The projectile motion part. If we know the height at which this projectile starts, we can figure out the place it will land. To find the height we note that during the time 1 moved a distance \(D/2\text{,}\) the max height \(H\) was reached, where \(v_{1y}=0\text{.}\) That is,

\begin{equation*} 0 = v_{1i,y}^2 -2gH, \text{ where } v_{1i,y} = v_0\sin\, \theta. \end{equation*}

This gives

\begin{equation*} H = \dfrac{v_0^2\sin^2\, \theta}{2g}. \end{equation*}

Now, we can use \(V_x\) and \(H\) to get the final point \((x, 0)\) from starting place, which is at \(x_i=D/2\) and \(y_i=H\) of the combined projectile. We get \(t\) from the \(y\) equation,

\begin{equation*} H = \dfrac{1}{2}gt^2, \end{equation*}

which gives

\begin{equation*} t = \sqrt{\dfrac{2H}{g}}. \end{equation*}

Using this in the \(x \) equation gives the final \(x\) coordinate.
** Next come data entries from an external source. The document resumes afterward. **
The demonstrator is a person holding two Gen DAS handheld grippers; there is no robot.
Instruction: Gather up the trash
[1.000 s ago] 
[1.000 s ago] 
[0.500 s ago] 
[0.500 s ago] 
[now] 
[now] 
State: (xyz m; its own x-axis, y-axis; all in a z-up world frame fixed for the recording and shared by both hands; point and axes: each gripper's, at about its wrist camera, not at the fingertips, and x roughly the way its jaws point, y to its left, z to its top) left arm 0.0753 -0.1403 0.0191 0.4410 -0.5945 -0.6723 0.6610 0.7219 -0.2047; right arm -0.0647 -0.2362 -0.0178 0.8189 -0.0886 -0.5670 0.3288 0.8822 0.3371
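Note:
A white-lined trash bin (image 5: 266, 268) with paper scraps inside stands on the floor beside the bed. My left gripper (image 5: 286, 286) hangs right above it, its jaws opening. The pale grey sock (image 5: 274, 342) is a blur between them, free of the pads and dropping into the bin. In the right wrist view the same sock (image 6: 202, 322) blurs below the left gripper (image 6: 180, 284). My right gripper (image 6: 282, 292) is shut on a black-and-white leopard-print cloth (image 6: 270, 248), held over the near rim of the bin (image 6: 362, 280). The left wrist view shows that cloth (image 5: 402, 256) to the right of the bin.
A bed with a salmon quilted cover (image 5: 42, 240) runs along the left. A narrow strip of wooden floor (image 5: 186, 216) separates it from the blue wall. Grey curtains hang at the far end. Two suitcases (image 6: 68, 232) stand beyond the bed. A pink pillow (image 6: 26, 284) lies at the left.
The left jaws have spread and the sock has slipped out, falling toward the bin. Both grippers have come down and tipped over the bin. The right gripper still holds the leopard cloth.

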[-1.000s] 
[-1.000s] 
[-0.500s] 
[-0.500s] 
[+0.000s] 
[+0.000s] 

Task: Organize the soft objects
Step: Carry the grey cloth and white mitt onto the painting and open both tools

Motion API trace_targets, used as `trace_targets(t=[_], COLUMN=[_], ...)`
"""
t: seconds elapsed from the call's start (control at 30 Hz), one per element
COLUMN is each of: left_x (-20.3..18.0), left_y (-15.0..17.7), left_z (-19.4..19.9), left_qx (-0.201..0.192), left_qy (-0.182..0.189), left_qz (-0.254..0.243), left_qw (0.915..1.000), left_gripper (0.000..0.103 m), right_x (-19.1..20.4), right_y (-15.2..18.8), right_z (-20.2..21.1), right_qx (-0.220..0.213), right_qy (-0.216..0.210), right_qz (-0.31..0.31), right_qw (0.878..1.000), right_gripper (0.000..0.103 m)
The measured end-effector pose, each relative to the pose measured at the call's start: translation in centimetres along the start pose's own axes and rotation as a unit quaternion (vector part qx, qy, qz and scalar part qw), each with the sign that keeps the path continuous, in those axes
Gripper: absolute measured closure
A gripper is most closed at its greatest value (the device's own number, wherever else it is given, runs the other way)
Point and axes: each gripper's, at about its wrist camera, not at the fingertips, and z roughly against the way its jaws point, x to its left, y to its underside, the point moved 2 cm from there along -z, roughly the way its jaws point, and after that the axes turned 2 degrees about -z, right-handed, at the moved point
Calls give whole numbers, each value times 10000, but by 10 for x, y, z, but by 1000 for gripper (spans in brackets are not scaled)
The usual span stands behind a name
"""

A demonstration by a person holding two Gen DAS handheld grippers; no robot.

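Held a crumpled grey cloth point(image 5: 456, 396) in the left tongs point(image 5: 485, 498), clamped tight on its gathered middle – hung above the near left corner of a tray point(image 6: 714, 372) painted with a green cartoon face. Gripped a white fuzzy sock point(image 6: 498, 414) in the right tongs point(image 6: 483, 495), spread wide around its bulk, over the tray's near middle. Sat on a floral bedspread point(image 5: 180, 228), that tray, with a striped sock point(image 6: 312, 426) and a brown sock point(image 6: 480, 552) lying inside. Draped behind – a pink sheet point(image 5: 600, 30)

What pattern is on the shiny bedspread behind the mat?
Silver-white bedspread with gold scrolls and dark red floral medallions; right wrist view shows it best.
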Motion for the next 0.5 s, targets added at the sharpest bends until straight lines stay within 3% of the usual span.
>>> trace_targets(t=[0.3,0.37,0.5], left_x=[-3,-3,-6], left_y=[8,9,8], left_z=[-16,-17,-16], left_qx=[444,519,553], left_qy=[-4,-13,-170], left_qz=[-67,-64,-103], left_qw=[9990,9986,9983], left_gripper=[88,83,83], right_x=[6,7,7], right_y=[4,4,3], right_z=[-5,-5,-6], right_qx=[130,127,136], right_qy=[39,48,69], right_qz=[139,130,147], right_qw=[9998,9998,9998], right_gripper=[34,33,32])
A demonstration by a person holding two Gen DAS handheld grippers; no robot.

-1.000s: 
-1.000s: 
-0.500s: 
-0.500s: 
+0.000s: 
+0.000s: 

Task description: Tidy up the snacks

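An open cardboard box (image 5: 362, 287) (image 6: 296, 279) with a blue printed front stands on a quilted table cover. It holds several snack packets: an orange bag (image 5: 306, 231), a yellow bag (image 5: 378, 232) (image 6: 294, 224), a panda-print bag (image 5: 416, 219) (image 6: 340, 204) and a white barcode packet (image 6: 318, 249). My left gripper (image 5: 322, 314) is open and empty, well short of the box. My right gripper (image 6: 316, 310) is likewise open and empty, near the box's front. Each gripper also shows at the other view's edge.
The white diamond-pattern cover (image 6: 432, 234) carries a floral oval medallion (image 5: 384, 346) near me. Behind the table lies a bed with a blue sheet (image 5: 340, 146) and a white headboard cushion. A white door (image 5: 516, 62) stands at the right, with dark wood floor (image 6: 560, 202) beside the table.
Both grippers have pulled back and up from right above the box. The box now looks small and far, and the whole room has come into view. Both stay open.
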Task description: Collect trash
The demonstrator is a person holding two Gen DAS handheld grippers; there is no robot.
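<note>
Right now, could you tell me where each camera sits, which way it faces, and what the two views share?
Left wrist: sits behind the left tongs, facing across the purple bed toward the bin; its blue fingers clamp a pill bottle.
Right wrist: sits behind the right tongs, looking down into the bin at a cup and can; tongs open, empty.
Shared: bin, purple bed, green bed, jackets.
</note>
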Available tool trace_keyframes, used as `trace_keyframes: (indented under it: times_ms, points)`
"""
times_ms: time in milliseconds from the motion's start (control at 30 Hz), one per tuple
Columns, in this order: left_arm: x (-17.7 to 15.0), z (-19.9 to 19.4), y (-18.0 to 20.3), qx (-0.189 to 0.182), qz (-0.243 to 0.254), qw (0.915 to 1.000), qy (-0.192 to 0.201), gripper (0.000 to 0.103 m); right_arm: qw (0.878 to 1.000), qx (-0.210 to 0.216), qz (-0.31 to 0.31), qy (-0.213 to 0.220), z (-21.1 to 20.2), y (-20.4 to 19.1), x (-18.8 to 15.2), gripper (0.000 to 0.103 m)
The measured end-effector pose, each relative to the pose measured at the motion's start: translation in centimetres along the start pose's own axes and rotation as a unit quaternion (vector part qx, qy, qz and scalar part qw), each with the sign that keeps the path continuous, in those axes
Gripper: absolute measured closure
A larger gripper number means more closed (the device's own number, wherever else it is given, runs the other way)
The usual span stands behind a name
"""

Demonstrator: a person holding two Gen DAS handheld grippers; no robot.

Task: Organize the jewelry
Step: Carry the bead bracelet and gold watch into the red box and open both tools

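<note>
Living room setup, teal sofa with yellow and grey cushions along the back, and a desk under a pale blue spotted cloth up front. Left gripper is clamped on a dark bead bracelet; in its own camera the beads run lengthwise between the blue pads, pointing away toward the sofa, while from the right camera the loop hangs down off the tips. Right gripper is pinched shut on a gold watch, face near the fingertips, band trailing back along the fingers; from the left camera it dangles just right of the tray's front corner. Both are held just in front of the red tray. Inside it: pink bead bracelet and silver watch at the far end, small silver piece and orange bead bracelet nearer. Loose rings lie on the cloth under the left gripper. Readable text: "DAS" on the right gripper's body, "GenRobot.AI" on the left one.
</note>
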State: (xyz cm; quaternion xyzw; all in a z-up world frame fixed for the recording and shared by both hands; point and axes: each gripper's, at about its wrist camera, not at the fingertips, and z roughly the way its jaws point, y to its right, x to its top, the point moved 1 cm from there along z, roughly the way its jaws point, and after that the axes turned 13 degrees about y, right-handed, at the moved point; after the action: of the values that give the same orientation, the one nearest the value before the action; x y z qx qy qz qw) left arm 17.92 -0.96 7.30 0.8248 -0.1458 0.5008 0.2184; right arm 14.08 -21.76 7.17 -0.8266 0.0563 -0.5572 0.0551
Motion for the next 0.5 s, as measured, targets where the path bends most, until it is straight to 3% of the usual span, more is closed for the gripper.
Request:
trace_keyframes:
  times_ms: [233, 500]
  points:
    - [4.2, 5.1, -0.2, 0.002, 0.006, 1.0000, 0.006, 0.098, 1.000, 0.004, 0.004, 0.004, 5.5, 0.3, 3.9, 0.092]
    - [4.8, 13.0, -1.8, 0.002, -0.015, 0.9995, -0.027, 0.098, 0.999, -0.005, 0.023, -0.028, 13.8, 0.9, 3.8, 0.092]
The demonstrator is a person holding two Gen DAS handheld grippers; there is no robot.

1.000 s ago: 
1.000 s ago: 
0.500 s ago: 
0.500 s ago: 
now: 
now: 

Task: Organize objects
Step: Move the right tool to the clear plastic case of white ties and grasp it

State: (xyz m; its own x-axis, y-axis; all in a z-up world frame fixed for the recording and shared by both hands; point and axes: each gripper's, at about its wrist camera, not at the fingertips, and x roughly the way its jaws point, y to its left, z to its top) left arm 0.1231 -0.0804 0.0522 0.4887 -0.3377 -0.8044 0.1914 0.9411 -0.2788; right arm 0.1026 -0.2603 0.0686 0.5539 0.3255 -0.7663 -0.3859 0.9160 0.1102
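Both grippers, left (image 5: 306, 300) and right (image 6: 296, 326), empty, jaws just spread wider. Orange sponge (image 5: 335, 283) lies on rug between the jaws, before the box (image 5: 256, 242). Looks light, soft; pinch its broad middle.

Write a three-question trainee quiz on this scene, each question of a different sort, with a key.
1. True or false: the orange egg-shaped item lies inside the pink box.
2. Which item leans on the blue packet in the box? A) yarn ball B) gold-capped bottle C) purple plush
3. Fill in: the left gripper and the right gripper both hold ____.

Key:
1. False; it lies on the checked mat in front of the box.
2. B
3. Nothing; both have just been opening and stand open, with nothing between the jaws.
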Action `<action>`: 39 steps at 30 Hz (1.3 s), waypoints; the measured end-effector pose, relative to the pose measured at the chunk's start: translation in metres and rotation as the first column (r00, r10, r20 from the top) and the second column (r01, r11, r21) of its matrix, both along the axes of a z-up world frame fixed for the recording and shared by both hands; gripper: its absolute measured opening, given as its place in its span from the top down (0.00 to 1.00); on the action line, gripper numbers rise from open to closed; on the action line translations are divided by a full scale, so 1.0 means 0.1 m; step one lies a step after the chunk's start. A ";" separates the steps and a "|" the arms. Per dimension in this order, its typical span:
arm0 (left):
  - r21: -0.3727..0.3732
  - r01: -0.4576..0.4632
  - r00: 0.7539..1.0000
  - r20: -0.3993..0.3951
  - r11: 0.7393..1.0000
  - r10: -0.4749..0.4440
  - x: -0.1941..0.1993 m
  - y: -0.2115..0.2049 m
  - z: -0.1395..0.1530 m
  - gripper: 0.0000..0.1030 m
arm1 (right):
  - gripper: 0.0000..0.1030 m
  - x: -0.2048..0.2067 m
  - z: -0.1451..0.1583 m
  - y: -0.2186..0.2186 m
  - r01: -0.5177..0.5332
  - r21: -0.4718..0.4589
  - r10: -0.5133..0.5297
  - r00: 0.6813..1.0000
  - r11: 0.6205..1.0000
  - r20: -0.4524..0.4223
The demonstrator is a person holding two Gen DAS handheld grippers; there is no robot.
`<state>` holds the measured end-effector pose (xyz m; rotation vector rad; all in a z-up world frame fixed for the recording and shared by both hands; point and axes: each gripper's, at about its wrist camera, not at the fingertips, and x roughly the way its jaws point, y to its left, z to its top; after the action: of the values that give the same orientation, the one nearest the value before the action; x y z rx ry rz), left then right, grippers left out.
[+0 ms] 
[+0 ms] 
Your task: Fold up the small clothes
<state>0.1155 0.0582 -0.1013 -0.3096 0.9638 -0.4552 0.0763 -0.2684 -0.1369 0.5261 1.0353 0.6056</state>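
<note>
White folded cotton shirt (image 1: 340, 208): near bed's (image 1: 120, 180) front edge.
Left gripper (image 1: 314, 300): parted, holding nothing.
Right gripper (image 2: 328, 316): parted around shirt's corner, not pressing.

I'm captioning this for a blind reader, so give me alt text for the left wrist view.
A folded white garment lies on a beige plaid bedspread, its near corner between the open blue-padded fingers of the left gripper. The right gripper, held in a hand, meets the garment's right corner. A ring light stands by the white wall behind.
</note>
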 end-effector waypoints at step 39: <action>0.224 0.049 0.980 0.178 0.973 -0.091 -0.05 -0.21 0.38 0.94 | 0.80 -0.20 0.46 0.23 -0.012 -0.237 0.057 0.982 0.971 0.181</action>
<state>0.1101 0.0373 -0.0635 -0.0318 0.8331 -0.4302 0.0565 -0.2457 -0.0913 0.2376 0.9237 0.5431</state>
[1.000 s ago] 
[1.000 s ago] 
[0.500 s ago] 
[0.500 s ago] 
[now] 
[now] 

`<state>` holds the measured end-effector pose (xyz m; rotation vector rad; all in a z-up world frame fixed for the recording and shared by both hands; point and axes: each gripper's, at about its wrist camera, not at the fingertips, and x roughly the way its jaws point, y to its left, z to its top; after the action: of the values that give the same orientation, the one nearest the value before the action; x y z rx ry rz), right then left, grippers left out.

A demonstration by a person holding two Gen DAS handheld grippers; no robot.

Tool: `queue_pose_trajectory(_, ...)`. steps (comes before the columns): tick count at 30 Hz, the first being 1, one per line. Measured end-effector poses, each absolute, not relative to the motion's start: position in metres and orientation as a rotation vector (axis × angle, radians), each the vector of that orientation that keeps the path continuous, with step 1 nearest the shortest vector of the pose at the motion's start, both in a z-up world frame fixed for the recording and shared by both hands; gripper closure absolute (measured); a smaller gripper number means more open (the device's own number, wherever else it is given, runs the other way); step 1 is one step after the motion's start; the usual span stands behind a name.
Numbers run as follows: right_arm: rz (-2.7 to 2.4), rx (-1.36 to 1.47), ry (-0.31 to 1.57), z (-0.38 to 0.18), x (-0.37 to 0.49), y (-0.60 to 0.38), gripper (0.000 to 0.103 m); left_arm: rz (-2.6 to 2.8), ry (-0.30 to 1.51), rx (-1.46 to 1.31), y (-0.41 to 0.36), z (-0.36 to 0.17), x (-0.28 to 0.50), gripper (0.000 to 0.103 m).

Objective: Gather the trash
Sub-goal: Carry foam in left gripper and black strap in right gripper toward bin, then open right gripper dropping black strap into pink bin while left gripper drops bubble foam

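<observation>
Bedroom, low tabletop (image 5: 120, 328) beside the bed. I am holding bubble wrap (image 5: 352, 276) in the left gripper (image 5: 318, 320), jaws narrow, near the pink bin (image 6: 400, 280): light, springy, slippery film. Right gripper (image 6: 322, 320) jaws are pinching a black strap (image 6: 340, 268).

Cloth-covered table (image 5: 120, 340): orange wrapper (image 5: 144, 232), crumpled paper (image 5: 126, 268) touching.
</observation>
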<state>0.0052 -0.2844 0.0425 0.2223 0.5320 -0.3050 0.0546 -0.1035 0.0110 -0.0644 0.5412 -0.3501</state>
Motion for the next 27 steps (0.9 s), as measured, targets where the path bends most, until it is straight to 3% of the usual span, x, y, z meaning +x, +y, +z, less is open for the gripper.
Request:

\begin{equation*} x - \dfrac{D}{2} = V_x t = \dfrac{m_1 - m_2}{m_1 + m_2}\, v_{1i,x}\, \times \sqrt{\dfrac{2H}{g}}. \end{equation*}

Now we use \(v_{1i,x}\) and \(H\) and simplify the resulting expression. We get

\begin{equation*} x - \dfrac{D}{2} = \left(\dfrac{m_1 - m_2}{m_1 + m_2} \right)\dfrac{v_0^2\sin\,\theta\cos\,\theta}{g}. \end{equation*}

This expression has unknown \(v_0\) and \(\theta\text{.}\) Actually, their combination \(v_0^2\sin\,\theta\cos\,\theta\) is related to the range \(D\) of the original projectiles, since from the symmetry we can tell that if we had launched only projectile 1, it would land at a distance \(D\) where the second site is located. Working out the range gives us (this is another projectile motion problem that you would need to work out.)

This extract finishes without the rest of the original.